The line refers to foreigners waiting for the green card. While there are restrictions on certain types of non-immigrant visas they are better understood as quotas, rather than a line.

 

An immigrant’s place in line for a green card is determined by the date an immigrant petition is filed on their behalf by either a family member, an employer or, in limited instances, for themselves.  The date the petition is filed gives the immigrant their priority date which controls their place in the line.

 

The line is controlled by the Visa Bulletin put out monthly by the State Department.  Here’s where one of the biggest misconceptions about the line falls apart– there is not a singular line. There are at least 65 different lines for different categories of immigrants.

 

Each category of immigrant listed in the Visa Bulletin has a cutoff date, which means that USCIS is issuing green cards for immigrant petitions filed in that category before that date. If the Visa Bulletin’s cutoff date in a category is January 1, 2005 then all immigrants in that category with a priority date before January 1, 2005 can be issued green cards.

 

These lines move at vastly different paces. For some immigrants their time in line lasts as long as it takes USCIS to process the petition, for others the wait can be decades long.

 

Who has the longest wait for family based petitions? According to the October 2012 Visa Bulletin immigrants in these four categories have the longest wait times:

 

  1. Siblings of U.S. Citizens from the Philippines have the longest wait, a whopping 23 years long.  Their cutoff date is February 8, 1989. (I was in preschool when these petitions were filed).
  2. Married children of U.S. Citizens from the Philippines come in at second place with just more than a 20 year wait. Their cutoff date is July 22, 1992.
  3. Unmarried children of Permanent Residents who are 21 years of age or older from Mexico come in at third place with just under a 20 year wait. Their cutoff date is October 1, 1992.
  4. Married Children of U.S. Citizens from Mexico come in at fourth place with a 19 year wait. Their cutoff date is February 8, 1993.

The wait times calculated above are just estimates. The line does not necessarily advance a month with each monthly bulletin. This highlights how unpredictable and complicated our system is. If comprehensive immigration reform does come to fruition and some type of amnesty is granted, should illegal aliens be able to jump ahead of individuals who have been waiting to immigrate legally to the U.S. for years? If they are to go to the back of the line, which line should they go to the back of? If the wait is decades long is that workable?

 

In the coming weeks I plan on posting more details on how the Visa Bulletin works and how immigrants are categorized.

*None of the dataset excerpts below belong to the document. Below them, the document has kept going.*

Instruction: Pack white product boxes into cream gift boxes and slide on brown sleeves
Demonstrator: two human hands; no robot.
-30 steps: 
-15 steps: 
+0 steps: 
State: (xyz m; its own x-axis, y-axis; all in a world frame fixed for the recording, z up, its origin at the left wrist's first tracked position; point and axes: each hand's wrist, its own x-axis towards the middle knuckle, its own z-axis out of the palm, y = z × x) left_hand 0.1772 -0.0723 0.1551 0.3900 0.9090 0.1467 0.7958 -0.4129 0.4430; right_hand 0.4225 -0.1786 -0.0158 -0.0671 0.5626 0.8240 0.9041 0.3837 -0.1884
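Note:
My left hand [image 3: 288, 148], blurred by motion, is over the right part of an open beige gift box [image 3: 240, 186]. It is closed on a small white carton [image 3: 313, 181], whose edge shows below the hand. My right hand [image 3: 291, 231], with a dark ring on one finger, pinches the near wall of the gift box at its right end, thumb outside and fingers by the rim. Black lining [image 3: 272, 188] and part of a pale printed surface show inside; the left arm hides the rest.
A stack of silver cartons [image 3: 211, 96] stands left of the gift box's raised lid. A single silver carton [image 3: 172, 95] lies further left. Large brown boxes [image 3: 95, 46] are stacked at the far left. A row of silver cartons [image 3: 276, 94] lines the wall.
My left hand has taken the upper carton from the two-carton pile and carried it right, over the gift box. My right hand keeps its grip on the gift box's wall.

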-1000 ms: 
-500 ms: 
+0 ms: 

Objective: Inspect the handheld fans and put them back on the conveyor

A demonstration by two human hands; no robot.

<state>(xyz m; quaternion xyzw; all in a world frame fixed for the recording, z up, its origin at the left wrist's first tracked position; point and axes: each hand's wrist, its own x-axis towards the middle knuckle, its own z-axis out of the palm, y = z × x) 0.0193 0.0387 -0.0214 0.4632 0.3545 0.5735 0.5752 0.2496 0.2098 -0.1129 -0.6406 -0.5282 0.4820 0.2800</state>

DREAM Act-lite and the Rule of Law

By: Danielle Huntley, Esq.  

The coverage of the Obama administration’s policy change towards so-called DREAMers, illegal aliens who were brought here as children, has garnered significant media coverage. Coverage here, here and here.

 

In my view, what has been missing from the discussion is how a change like this is emblematic of an inherent problem in our system. It continues a trend of the government creating immigration “law” through executive orders, policy memorandums and updates to various operational manuals; none of which are subject to meaningful legislative review or the regulation making process.

 

What are the limits of presidential power and prosecutorial discretion? On the one hand this program could be stopped at any time – it is wholly within the whim of the executive branch to maintain it. It creates no affirmative rights, only a process to ask the government to ask for its discretion. Conversely, if a DREAMer is under a final order of removal and they benefit from this program, how is that action different from a warden releasing a prisoner from prison after she has been found guilty by a court and sentenced?

 

This policy change is beneficial for this subset of illegal aliens, but it stands in stark contrast to the many policy changes that have created burdens where none is legislatively authorized.